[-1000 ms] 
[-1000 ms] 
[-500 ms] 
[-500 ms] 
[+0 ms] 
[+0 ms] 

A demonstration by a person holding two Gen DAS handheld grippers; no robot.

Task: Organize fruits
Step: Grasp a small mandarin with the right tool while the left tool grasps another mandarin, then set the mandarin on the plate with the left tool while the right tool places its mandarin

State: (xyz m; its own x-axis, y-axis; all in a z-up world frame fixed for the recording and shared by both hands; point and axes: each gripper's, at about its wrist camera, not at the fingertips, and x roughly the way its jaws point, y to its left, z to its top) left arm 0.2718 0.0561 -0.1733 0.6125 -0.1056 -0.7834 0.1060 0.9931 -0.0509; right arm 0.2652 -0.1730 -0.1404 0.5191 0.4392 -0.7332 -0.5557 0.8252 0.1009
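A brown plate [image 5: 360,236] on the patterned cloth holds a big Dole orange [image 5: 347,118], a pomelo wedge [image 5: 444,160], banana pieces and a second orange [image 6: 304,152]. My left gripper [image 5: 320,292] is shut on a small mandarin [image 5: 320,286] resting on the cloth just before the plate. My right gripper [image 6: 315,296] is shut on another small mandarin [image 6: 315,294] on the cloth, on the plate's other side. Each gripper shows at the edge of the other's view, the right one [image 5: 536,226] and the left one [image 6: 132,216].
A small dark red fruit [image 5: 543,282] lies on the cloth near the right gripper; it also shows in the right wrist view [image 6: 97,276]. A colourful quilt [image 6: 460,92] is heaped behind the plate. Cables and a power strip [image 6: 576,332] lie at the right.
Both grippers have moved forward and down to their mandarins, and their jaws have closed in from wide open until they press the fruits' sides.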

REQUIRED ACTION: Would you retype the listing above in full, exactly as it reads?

YOUR RESPONSE:
[-1000 ms] 
[-1000 ms] 
[-500 ms] 
[-500 ms] 
[+0 ms] 
[+0 ms] 

A demonstration by a person holding two Gen DAS handheld grippers; no robot.

Task: Organize fruits
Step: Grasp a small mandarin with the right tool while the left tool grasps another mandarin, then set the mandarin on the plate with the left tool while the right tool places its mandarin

State: (xyz m; its own x-axis, y-axis; all in a z-up world frame fixed for the recording and shared by both hands; point and axes: each gripper's, at about its wrist camera, not at the fingertips, and x roughly the way its jaws point, y to its left, z to its top) left arm 0.2718 0.0561 -0.1733 0.6125 -0.1056 -0.7834 0.1060 0.9931 -0.0509; right arm 0.2652 -0.1730 -0.1404 0.5191 0.4392 -0.7332 -0.5557 0.8252 0.1009
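A brown plate [image 5: 360,236] on the patterned cloth holds a big Dole orange [image 5: 347,118], a pomelo wedge [image 5: 444,160], banana pieces and a second orange [image 6: 304,152]. My left gripper [image 5: 320,292] is shut on a small mandarin [image 5: 320,286] resting on the cloth just before the plate. My right gripper [image 6: 315,296] is shut on another small mandarin [image 6: 315,294] on the cloth, on the plate's other side. Each gripper shows at the edge of the other's view, the right one [image 5: 536,226] and the left one [image 6: 132,216].
A small dark red fruit [image 5: 543,282] lies on the cloth near the right gripper; it also shows in the right wrist view [image 6: 97,276]. A colourful quilt [image 6: 460,92] is heaped behind the plate. Cables and a power strip [image 6: 576,332] lie at the right.
Both grippers have moved forward and down to their mandarins, and their jaws have closed in from wide open until they press the fruits' sides.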

The output as shown is complete.